ABOUT THIS EXERCISE
Please state how many lines in the records below contain the word "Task", giving only the number.

DATA
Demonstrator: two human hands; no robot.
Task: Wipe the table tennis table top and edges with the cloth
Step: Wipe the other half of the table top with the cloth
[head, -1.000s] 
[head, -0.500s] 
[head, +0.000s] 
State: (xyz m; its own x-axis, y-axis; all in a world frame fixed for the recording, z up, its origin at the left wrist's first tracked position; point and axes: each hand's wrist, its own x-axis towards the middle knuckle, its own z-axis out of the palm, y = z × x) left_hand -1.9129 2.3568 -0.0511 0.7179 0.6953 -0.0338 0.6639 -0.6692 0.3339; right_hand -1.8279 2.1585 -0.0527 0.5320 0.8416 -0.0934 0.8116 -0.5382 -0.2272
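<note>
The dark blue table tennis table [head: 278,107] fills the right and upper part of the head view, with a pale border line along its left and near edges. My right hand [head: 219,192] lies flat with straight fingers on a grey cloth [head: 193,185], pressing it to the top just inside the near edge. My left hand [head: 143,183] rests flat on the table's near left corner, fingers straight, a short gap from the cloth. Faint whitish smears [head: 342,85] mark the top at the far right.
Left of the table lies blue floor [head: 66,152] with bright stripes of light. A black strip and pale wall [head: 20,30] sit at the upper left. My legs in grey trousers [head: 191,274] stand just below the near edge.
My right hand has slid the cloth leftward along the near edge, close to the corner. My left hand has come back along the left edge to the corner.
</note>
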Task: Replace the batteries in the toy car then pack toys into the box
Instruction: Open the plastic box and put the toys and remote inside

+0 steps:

EXERCISE RESPONSE
2